Madison - St. Clair Record

Monday, October 14, 2019

Fifth District overturns bench trial ruling in suit alleging man fatally hit pedestrian

Lawsuits

By Chandra Lye | Jan 18, 2019


The Fifth District Appellate court has overturned a decision out of the Madison County Circuit Court in a suit involving a fatal collision with a pedestrian, arguing that the circuit court relied on information that had not been part of the trial. 

Justice David Overstreet delivered the Rule 23 decision on Jan. 16 with justices Melissa Chapman and Judy Cates concurring. 

The appellate court found that the verdict out of former Madison County Associate Judge Luther Simmons' courtroom was "tainted by an appearance of impropriety." The case was remanded for a new trial. 

According to the complaint, defendant Scott Peery hit and killed pedestrian Laura Helmkamp with his pickup truck on Sept. 25, 2013 in Collinsville. In a January 2016 bench trial, Peery was found guilty of failing to reduce his speed to avoid a collision. He was given six months probation and a $1,000 fine. 

Peery filed an appeal, alleging that during the bench trial “when summarizing the facts of the case, the trial court referenced testimony that had not been presented."

One of the statements in question was Peery’s alleged statement that as he turned onto the road he heard two thumps. 

“The defendant correctly observes that this letter’s ‘thumps’ terminology’ is found nowhere in the record other than in the letter and the trial court’s March 2016 judgment order. Moreover, the court’s order erroneously indicates that the defendant testified that he ‘heard two (2) ‘thumps,’” Overstreet wrote. 

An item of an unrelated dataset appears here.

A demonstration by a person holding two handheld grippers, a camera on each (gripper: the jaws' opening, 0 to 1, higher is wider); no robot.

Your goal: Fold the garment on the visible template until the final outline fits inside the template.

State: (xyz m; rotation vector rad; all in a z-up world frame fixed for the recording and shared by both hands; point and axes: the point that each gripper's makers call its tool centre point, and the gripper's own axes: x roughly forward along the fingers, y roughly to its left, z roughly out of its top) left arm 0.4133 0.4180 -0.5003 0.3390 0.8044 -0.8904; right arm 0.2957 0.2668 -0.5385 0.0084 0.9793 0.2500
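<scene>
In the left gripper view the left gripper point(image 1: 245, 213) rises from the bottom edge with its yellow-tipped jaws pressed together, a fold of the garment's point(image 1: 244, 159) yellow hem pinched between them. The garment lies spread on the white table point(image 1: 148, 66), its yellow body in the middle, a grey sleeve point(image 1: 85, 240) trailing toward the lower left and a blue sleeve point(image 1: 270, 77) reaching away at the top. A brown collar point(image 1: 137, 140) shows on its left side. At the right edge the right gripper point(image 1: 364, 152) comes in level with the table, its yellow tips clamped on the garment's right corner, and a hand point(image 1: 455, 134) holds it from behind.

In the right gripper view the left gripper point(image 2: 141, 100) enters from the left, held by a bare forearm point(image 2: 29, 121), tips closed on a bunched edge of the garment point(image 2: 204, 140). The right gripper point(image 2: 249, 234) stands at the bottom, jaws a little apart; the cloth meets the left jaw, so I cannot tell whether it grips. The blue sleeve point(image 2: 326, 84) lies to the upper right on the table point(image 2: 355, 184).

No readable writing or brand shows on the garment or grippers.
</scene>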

In defence of Peery’s appeal for a new trial, he gave the court “copies of victim impact statements written by Helmkamp’s sisters nearly two years prior to the date of the bench trial. The statements were apparently submitted to the Madison County state’s attorney’s victim advocate for the trial court’s consideration,” the decision states. 

Peery claims Luther relied on he letters when making a decision. 

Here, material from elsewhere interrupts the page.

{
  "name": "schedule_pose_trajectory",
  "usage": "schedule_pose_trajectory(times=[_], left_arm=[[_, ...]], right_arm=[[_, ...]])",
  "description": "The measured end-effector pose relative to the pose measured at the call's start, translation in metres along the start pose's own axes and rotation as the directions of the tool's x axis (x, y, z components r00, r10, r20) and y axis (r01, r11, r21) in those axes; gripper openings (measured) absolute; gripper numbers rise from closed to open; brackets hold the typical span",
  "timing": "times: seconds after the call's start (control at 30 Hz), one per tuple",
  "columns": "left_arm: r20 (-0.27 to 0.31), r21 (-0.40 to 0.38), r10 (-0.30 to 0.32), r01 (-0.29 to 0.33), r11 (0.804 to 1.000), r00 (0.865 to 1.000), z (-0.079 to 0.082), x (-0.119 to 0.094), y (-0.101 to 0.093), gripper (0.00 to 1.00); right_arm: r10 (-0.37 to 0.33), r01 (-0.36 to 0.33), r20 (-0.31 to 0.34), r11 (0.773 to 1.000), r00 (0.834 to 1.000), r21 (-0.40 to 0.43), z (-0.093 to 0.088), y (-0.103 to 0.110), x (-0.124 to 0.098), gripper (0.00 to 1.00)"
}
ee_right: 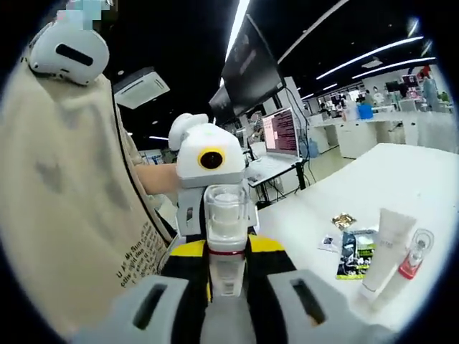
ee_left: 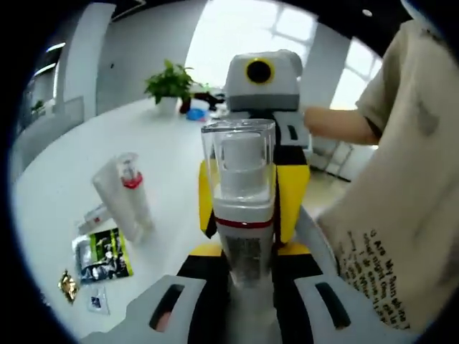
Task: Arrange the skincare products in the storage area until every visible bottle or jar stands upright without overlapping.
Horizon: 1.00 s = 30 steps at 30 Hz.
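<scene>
Passing a clear-capped bottle (ee_left: 244,208) between hands, both the left hand-held gripper (ee_left: 244,315) and the right hand-held gripper (ee_right: 226,315) are clamped on it, above the bench (ee_left: 64,186). Uneven release could drop it onto the tube (ee_right: 384,247) standing beside the bottle's landing spot.

A clear-capped pump bottle (ee_left: 244,208) with a red band is upright off the table; two white tubes (ee_right: 393,258) stand together.
</scene>
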State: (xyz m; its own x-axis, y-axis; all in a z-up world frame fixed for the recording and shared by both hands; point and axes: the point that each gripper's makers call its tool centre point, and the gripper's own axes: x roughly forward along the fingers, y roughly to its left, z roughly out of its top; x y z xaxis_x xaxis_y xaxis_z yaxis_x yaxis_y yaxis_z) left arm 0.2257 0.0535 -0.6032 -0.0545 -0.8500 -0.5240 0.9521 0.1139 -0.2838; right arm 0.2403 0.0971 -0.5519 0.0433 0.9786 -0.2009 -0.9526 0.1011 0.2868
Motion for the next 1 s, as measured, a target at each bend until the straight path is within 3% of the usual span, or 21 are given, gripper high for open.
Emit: schedule_pose_trajectory(times=[0.33,0.5,1.0], left_arm=[[0.02,0.002,0.152,-0.152,0.988,0.988,0.004,-0.001,0.026,0.18],[0.005,0.02,0.257,-0.257,0.966,0.967,0.004,0.001,0.048,0.18],[0.0,0.038,0.307,-0.307,0.951,0.952,0.002,0.022,0.075,0.18]], right_arm=[[-0.106,0.106,0.045,0.994,0.993,0.008,0.004,-0.021,0.0,0.21],[-0.23,0.228,0.067,0.973,0.971,0.027,0.002,-0.04,-0.001,0.23],[-0.43,0.428,0.059,0.903,0.901,0.047,-0.014,-0.07,-0.012,0.24]])
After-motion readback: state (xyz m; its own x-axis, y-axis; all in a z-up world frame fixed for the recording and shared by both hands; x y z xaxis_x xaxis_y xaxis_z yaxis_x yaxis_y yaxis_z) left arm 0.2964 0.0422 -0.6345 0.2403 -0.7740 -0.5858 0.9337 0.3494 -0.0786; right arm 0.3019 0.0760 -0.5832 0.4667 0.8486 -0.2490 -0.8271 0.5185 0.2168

“The defendant argues that although “it is not clear if the trial judge read the letter from the deceased’s sister,” the court’s inexplicable use of the word “thumps” gives rise to an appearance of impropriety that warrants a new trial before a new judge. We agree,” Overstreet concluded. 

Overstreet held that the evidence presented supports the claim that Luther's decision was influenced by non-trial material.

“We cannot dismiss as mere coincidence that the phrase ‘two thumps’ appears nowhere in the record other than in the trial court’s judgment order and the aforementioned victim impact statement. The record therefore supports the defendant’s suggestion that the court’s judgment may have been improperly influenced by the statement,” Overstreet wrote. 

However, the state argues that whatever Peery heard has no bearing on his guilt or innocence and the ruling should stand. 

The appellate court Justices concluded that the court needs to appear impartial.

“Whether the defendant was in fact prejudiced by the trial court’s exposure to the victim impact statements is therefore irrelevant; it is the appearance that the statements might have influenced the court’s judgment that warrants a new trial before a different judge,” Overstreet wrote.